392Façon d 'expliquer l'expression en portugais « reserva de conhecimento ».

Nous pouvons dénoter un ton un petit peu défensif dans ces réponses, comme si l'enquêté prenait la défense des chercheurs brésiliens. Et, à la fois, nous croyons que le choix de ces mots peut dévoiler une pensée pas tout à fait en syntonie avec la disposition pour l'échange de savoirs, ce qui marque une différence par rapport aux deux autres enquêtés (les personnes E2.1 et E2.3), qui comme celle-ci (E2.6), ont choisi la même affirmation pour qualifier les attitudes des chercheurs face aux trois types de partenaires africains.

Leurs réponses parlent des acteurs concernés en tant que sujets actifs au sein de cette relation, qui apportent des contributions importantes. Un signe de plus de la présence du contradictoire : contrairement à ce que fait la personne E2.6, dans le choix des mots des personnes E2.1 et E2.3 ce sont les caractéristiques de leurs partenaires ('eux', les 'autres'), qui sont mises en avant, et pas celles des chercheurs brésiliens (c'est-à-dire, 'nous' ou ceux qui sont comme moi).
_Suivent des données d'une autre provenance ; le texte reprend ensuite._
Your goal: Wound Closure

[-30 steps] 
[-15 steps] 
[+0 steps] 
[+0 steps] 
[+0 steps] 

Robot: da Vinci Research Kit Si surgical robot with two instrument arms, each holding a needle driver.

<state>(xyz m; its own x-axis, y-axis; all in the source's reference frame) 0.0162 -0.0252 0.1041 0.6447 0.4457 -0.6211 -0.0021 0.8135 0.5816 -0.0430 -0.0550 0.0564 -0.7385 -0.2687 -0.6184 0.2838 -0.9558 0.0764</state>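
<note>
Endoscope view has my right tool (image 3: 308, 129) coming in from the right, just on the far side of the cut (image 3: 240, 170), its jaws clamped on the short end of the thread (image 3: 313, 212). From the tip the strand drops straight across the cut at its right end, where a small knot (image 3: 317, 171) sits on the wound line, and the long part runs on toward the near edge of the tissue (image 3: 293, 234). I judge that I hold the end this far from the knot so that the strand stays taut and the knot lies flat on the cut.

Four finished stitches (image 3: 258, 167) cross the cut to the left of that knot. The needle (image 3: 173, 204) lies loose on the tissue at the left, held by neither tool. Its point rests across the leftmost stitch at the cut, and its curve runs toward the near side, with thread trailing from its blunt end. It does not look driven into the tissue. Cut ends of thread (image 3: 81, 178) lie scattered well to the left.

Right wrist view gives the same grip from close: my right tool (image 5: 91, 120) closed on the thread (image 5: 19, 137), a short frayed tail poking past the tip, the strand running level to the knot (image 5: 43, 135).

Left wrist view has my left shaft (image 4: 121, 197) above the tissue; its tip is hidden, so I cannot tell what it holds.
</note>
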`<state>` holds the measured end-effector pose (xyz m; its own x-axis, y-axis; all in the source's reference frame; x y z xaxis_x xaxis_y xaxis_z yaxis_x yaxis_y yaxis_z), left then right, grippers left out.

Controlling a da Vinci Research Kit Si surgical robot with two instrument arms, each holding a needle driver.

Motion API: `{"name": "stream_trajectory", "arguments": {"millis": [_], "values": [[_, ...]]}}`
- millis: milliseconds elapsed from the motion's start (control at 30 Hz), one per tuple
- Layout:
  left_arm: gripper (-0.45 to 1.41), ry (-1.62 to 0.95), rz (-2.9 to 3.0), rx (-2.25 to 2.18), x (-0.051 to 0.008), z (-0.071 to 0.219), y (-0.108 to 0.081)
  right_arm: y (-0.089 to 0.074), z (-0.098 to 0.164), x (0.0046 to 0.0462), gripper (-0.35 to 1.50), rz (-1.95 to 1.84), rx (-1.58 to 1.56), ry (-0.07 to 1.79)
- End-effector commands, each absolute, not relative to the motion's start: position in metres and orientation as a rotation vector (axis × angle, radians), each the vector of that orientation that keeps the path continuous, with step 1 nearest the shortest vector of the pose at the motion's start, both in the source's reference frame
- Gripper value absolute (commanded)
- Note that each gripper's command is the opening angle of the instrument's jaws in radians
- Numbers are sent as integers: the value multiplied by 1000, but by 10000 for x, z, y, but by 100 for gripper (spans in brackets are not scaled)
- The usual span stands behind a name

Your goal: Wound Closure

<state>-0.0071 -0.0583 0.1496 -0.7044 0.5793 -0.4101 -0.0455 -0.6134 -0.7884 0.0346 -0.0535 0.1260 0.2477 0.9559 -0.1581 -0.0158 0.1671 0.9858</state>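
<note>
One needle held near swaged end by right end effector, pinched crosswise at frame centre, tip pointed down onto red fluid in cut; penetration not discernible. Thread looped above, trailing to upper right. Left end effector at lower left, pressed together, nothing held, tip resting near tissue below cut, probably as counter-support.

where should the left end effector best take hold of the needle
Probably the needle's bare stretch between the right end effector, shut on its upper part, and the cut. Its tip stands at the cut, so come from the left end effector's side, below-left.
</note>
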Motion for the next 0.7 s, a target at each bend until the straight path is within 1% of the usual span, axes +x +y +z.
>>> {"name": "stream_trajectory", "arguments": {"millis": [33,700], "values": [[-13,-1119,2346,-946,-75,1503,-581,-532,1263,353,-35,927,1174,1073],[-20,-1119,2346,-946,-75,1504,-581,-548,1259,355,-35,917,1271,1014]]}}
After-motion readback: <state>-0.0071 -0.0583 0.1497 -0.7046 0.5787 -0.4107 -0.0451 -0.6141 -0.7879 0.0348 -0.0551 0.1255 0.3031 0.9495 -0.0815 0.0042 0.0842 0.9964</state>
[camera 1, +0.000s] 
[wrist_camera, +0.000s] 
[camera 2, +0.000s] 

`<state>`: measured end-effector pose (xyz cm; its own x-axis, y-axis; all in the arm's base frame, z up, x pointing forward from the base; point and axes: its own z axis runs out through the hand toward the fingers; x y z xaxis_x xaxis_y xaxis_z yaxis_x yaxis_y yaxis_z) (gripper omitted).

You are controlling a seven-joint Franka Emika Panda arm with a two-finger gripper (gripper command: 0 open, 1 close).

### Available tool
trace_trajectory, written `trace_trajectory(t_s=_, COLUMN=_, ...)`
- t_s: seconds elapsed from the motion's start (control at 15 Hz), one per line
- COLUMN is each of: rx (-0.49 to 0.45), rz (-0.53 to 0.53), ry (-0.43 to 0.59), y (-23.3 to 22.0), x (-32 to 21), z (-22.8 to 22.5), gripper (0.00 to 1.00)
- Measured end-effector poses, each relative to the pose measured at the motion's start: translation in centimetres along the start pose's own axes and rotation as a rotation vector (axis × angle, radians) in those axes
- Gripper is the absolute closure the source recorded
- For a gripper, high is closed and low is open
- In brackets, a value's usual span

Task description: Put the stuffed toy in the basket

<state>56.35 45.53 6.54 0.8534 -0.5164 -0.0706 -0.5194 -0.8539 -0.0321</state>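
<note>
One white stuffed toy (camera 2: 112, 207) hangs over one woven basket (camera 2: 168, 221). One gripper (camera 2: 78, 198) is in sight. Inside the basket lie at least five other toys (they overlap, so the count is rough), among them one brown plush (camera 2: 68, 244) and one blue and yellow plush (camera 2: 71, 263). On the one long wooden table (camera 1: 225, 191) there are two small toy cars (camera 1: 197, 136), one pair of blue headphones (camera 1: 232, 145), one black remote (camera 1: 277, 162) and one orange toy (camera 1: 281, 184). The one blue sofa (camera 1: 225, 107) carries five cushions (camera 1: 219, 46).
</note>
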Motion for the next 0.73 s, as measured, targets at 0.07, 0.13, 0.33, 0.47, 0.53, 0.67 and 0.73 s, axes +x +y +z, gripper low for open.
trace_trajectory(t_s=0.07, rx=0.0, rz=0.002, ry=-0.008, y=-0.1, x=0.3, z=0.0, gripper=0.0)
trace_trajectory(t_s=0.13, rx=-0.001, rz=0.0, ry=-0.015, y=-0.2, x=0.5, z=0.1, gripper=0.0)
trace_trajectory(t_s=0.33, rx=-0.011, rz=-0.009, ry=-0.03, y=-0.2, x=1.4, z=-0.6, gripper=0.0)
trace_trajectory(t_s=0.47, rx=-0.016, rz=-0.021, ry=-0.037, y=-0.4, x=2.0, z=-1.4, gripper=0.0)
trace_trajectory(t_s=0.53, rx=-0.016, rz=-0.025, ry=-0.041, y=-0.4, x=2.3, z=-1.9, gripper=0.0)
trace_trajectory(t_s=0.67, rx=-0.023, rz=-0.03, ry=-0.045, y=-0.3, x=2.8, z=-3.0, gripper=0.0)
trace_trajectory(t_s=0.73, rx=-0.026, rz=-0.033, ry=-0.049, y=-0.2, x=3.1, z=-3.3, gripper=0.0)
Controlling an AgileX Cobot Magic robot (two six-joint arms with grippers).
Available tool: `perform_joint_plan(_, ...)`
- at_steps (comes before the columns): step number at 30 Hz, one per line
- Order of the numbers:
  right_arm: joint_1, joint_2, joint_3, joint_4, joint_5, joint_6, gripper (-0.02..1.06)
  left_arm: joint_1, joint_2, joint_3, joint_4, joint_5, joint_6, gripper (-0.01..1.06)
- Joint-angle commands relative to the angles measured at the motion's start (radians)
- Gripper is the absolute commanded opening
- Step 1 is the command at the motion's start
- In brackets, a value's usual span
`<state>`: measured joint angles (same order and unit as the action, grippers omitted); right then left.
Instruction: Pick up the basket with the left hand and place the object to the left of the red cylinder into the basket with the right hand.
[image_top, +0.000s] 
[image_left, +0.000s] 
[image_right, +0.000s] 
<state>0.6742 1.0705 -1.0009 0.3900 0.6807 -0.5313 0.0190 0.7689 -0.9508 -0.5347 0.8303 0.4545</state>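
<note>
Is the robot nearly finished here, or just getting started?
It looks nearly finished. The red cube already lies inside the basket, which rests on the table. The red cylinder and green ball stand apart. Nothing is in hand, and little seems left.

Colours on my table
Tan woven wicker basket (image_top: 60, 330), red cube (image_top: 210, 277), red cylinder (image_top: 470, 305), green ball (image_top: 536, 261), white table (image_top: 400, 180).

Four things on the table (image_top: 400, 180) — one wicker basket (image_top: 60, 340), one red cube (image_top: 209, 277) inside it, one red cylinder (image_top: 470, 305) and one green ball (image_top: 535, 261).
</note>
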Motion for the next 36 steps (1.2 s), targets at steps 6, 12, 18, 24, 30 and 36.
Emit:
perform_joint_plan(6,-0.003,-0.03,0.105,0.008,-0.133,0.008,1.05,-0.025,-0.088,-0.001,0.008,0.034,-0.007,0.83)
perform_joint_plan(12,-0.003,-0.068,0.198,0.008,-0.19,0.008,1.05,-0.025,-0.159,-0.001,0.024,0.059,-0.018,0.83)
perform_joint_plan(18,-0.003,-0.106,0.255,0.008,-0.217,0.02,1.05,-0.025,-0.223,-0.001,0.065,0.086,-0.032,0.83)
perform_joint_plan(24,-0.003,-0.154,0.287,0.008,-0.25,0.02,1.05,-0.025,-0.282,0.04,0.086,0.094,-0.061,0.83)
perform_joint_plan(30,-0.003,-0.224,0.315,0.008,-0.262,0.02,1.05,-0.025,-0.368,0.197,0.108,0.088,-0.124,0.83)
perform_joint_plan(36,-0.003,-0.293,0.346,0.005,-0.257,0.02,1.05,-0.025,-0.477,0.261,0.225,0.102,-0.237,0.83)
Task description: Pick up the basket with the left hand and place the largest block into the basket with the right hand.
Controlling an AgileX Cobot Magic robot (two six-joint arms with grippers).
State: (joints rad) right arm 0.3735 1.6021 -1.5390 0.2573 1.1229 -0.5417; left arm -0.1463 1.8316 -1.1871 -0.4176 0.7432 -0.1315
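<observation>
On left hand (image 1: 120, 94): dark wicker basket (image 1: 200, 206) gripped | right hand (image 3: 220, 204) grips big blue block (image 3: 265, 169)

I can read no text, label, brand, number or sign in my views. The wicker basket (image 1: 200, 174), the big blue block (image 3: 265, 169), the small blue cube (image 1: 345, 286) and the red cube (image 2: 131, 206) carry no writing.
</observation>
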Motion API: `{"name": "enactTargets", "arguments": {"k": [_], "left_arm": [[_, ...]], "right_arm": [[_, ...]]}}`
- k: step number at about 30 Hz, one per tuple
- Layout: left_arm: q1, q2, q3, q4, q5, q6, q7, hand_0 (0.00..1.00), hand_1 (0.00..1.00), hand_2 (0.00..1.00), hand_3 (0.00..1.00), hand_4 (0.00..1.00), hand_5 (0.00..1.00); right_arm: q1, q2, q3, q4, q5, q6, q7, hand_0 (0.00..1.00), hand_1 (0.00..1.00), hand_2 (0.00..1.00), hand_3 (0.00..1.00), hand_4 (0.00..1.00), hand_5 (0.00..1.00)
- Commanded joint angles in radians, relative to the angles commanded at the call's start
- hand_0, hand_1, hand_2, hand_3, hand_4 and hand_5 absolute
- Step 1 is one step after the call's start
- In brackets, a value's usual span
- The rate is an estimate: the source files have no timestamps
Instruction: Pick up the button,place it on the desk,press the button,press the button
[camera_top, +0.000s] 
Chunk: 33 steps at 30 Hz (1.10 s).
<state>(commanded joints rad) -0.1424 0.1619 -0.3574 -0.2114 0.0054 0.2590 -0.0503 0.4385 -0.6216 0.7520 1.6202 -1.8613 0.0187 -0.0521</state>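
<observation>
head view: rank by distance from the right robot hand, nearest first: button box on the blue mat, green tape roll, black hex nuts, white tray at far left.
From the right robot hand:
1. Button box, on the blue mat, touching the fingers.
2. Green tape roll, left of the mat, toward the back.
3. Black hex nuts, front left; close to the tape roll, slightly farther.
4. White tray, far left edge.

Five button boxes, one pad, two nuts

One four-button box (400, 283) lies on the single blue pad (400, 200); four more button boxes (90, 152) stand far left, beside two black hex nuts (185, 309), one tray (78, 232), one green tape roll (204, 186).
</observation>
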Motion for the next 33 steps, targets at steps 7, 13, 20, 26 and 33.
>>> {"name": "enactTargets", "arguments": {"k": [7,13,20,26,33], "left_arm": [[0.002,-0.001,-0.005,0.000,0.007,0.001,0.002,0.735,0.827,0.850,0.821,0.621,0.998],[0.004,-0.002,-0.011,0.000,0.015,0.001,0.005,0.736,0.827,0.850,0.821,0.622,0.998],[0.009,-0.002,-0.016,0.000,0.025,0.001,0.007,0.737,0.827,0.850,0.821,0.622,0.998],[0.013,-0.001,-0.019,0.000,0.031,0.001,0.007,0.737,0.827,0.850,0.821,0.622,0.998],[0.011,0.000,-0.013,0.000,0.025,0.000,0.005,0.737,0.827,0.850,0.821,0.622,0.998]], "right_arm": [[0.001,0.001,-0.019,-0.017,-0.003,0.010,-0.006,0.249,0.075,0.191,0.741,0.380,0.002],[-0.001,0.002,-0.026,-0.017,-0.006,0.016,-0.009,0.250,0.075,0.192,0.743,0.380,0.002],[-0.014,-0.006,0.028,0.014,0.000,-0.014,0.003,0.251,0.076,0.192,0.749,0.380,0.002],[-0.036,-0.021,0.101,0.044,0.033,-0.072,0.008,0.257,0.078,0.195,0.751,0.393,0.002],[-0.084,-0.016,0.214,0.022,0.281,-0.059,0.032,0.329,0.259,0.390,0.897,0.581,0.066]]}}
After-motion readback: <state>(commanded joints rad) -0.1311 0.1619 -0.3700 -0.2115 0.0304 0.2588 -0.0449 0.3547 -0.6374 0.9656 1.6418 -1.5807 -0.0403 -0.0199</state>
Le contradictoire se présente quand la vision qui met l'accent sur 'les autres', les partenaires – et qui est en accord avec les consignes du 'travail conjoint', prônées au niveau du discours par l'EMBRAPA

– doit faire avec les positionnements qui restent portés sur 'le nous', les chercheurs – en accord avec la logique du diffusionnisme, selon laquelle seulement les savants portent les bonnes réponses.

Passons, maintenant, à l'exposé des analyses des données récoltées auprès du CIRAD pour cette deuxième étape de notre investigation sur le terrain.

7.2 – L'enquête réalisée auprès du CIRAD

Nous voulons débuter cette section en faisant la même considération que nous avons eue au début de la section précédente, à propos de la représentativité des acteurs participant à cette deuxième étape de notre travail sur le terrain : le CIRAD compte cinq délégués chargés de ses cinq

représentations en Afrique393. Ainsi, concernant le centre français, les trois questionnaires remplis et valables qui constituent le corpus 2 de notre terrain représentent plus de 50% de l'univers existant correspondant au profil déterminé pour participer à notre enquête : des cadres occupant ou qui avaient occupés un des postes de chef de délégation du CIRAD en Afrique depuis 2006.